Marcus Hook Roll Band
By Martin Cerf - Phonograph Record Magazine - Jan. 1973 - 45 revolutions Per Minute Column.
NATURAL MAN (Vanda-Voung)
Produced by Wally Allan
Regal Zonophone RZ 3061
Time (very long)
Flip -Boogalooing Is For Wooing
I'm not really concerned that this record hasn't been released in the United States any more. Well, mebbe juz a little. You see, I'm in an interesting position. A lucky one for which I'm grateful. If I come across a great single, or group, I get to call it to the attention of this here record company called United Artists who presumably will check it out. There's a couple others around who hold a similar relationship. Like Ralph Gleason at Fantasy, Don Heckman at RCA, Ed Ward (with all good companies) and others. And why not use our good sense? Rockridics like Ed Ward know what they're talking about...He's documented the subject matter for so long, obviously he's able to analyze the demographics of a specific recording and judge its worth against the competition.
(Ward's tastes have brought Asleep At The Wheel, Mott The Hoople and Commander Cody to the surface. And John Mendelsohn was tellin' us consistently about the Kinks, David Bowie, the Move and Christopher Milk so long ago I almost forget I'm teenage.) Which brings me to the matter at hand, the Marcus Hook Roll Band. Where did I first hear Natural Man? Over the phone, from this guy, Ron Eyre, who works out of UA in New York City. He wanted to know what I thought...He's always playin' stuff on the phone and sending tapes and what not...But most of the material he sends is second rate (which is only natural as quality, innovative stuff numbers few)...Ron said "Ya know who these cats are don't cha? It's Vanda and Young, and they made a lot of money for United Artists back in 1968." Sure, Vanda and Young, they were to the Easybeats what Wood and Lynne are to the Move. And in some ways they're a better combination (since they have been able to stick together for so long).
Eyre said Capitol Records had turned down the master, wasn't interested in another foreign act... You see Capitol has first option on all EMI material in the States. Then it comes to VA. Well, I asked Ron to send out the single to Bill Roberts (my partner) or myself and we would listen close up.
It was about fourteen days later when one of the faces from the VA A&R Dept. plodded into my office with the single and expounded lazily, "Ah, say, here's that Marcus record from England you wanted to listen to..." Our A&R wizz-kid wasn't keen on this record, "Take a listen to it and see if it's any good." To say he wasn't motivated is to say little.
So, I call trusty ol' Greg Shaw, anglophile expert that he is, into my domain. With the A&R hopeful still present, I inform Greg who we were. gonna listen to then Dropped the cartridge. Hearing that repetitive fender staccato chording intro, Greg and I were, fifteen seconds in, jumpin' up and down to the music of the Easybeats reincarnated. All the promise Vander and Young implied with Gonna Have A Good Time Tonight in 1969 they live up to here. If you can imagine what the Easybeats would have sounded like four years on should they have stayed together, then you know what Natural Man is all about.

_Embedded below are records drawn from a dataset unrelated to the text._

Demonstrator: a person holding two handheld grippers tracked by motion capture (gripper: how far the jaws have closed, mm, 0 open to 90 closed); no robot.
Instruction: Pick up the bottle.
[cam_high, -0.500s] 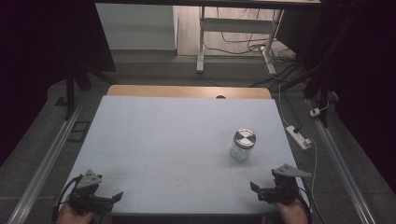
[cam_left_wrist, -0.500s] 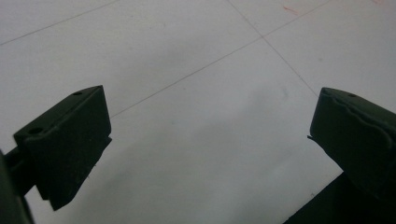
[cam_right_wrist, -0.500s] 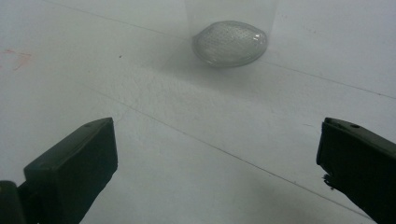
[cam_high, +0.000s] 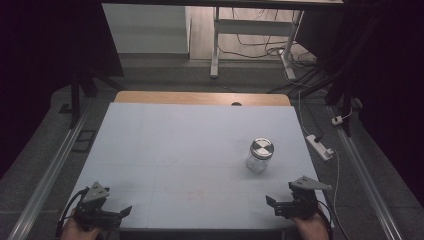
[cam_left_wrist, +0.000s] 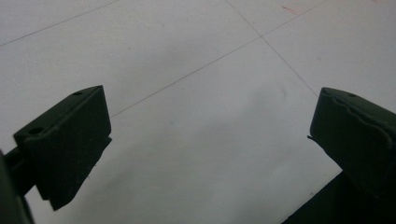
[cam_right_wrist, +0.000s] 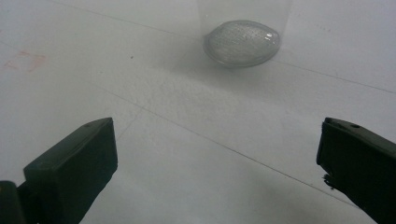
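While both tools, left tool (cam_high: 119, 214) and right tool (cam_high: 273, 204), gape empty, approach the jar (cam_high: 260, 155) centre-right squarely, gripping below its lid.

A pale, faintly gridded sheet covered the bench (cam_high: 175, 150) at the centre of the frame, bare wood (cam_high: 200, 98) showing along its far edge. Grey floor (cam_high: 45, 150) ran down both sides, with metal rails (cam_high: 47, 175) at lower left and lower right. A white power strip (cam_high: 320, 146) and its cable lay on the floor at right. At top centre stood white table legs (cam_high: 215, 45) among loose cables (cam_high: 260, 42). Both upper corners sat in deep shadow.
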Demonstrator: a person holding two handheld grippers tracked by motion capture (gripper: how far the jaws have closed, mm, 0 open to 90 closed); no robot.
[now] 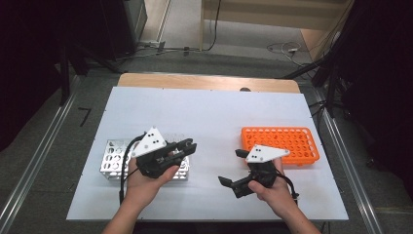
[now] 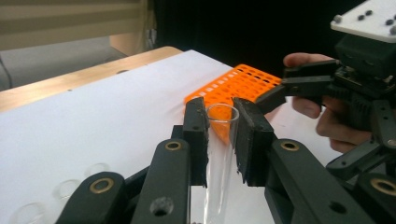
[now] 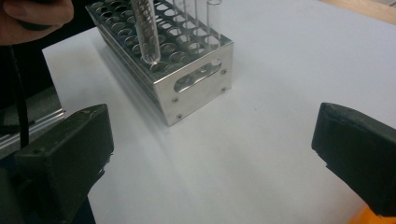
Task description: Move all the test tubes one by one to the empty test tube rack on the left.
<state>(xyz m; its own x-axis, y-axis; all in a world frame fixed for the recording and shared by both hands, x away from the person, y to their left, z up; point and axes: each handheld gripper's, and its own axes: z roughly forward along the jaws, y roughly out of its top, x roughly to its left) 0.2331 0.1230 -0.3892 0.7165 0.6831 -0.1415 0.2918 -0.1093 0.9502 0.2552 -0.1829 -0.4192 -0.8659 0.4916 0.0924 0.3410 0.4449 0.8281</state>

Wazit sound like? It's got a snare that tears speakers. It's got protest lyrics. It demands you dance. It's got Beatle harmonies. It's got a riff the best this side of the Hollies' Long Cool Woman and Heaven Knows by the Grass Roots, and a hook, well, now I know the reason for the group's name…Towards the end of the record the riff slows; then stops, then builds through the use of: (1) a nasal lyric, (2) Cow Bell, (3) Sizzlin' guitar progression and, and, and... Then it leads into the most inherent repetitive verse: "In-it to the rhythm, in it to the top, everybody 's talkin' to ya never gonna stop, well don't cha worry bout me, I'm a Natural Man... in it to the rhythm; in it to the top... " etc.

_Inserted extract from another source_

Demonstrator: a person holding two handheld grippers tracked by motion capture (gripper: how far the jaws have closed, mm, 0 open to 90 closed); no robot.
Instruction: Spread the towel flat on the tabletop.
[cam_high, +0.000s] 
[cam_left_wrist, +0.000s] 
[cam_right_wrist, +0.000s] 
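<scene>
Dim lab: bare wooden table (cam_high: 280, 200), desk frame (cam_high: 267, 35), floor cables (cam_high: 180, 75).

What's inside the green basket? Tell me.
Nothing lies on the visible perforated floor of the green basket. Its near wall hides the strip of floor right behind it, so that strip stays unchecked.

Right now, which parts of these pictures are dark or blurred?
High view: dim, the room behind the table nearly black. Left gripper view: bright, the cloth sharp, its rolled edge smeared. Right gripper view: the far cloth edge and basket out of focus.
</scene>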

As is obvious, Greg and I beseeched the A&R people to jump on the side immediately, pick it up for our heroes, United Artists... Well, I'm not about to categorically list all the events that followed, all that matter~ is UA don't have it. And those folks who originally turned the side down, Capitol, they have decided to exercise their option after all...
But something real curious happened the other day though. Capitol's greatest asset, Ken Sasano, told me they reversed their decision once more and they didn't want the record after all. So I put in a call to the head of International A&R at the Tower and lightly queried him as to the company's position on the recording..."Where the hell did you hear we weren't releasing the record. I heard Natural Man in July while in England and decided then to release it on Capitol. So whoever said we weren't puttin' it out, is crazy"...My, my so defensive...The cat seemed really pissed there Was any question at all...Why he was so adamant that I absolutely freaked when .I found out the record still isn't released and it's now three months since they picked up the master. Rumor has it the record is comin' out sometime in January. Such priority.
So, in the meantime, you can only get Natural Man as an import on the EMI sub label Regal Zonophone. And it's worth the 2 bucks you'll have to lay down for it...The B side, Boogalooing Is For Wooing is a whole other subject...It's so great, I might just save it for the next column. (89 points, both sides.)